ウクライナがロシアによる侵略を非難する総会決議案を提示し、米国と欧州諸国は修正した文言での共同提案を模索していたが、21日に米側がロシアへの非難を控えた決議案を出すと欧州側に一方的に通告、欧州側は反発し、総会では米国と欧州主導の決議案がそれぞれ採決にかけられた。欧州の決議案が日本を含む93カ国の賛成で採択されたが、米国はロシア、北朝鮮、イスラエルなどとともにこの決議に反対した。
この米国の態度は極めて遺憾なものであり、ウォールストリート・ジャーナル紙が社説で慨嘆するのは当然であろう。米国はならず者国家と共同歩調を取ったと言わざるを得ない。
同日、安保理では米国が提案したロシアとウクライナによる「紛争」の早期終結を求め、ロシアの侵略を批判しない決議がロシアも賛成して採択された。

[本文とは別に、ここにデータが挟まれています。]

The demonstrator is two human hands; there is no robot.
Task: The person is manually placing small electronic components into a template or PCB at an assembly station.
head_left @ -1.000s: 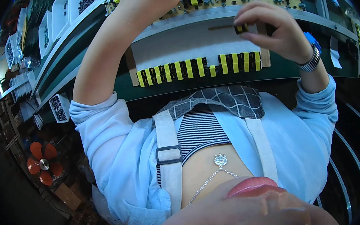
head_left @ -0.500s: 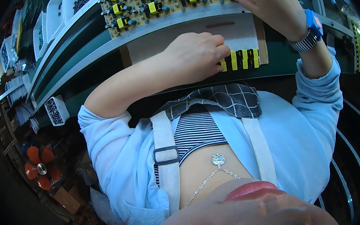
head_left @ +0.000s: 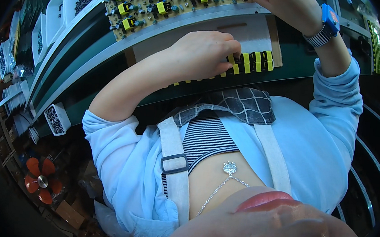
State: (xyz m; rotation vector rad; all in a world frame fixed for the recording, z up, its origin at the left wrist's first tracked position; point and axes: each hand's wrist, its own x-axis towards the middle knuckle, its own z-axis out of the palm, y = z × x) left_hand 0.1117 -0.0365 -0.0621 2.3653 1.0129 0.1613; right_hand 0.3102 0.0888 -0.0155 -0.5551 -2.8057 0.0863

英仏は「ロシアによる全面侵攻」と表現を強める修正案を出したが、ロシアの拒否権で採択されず、米国提案には拒否権を持つ英仏は棄権した。
トランプは気づかずうちに世界を悪い方へ
ウクライナ戦争はプーチンのウクライナは真の独立国家たる資格はないとの妄想によってはじめられた国連憲章に違反する侵略戦争であるのであって、それを非難しないことはそれを容認することに等しいと思われる。
領土の一体性尊重や安保理が許可した場合と自衛権としての武力の行使以外の武力行使を排除してきた国連憲章の根幹が、揺さぶられる事態が生じたと言わざるを得ない。
トランプ政権は国際法の情勢安定化効果を無視して、その時々の取引で世界を安定させられると考えていると思われるが、結果として何をしているのか、よく理解せずに世界を悪い方向に向わせていると思われる。
ドイツの次期首相候補メルツは、「欧州の絶対的な優先事項は米国からの独立である」とドイツ連邦議会選挙での勝利宣言で言ったが、わが国ももっと自前の安全保障を考える時期に来ていると思われる。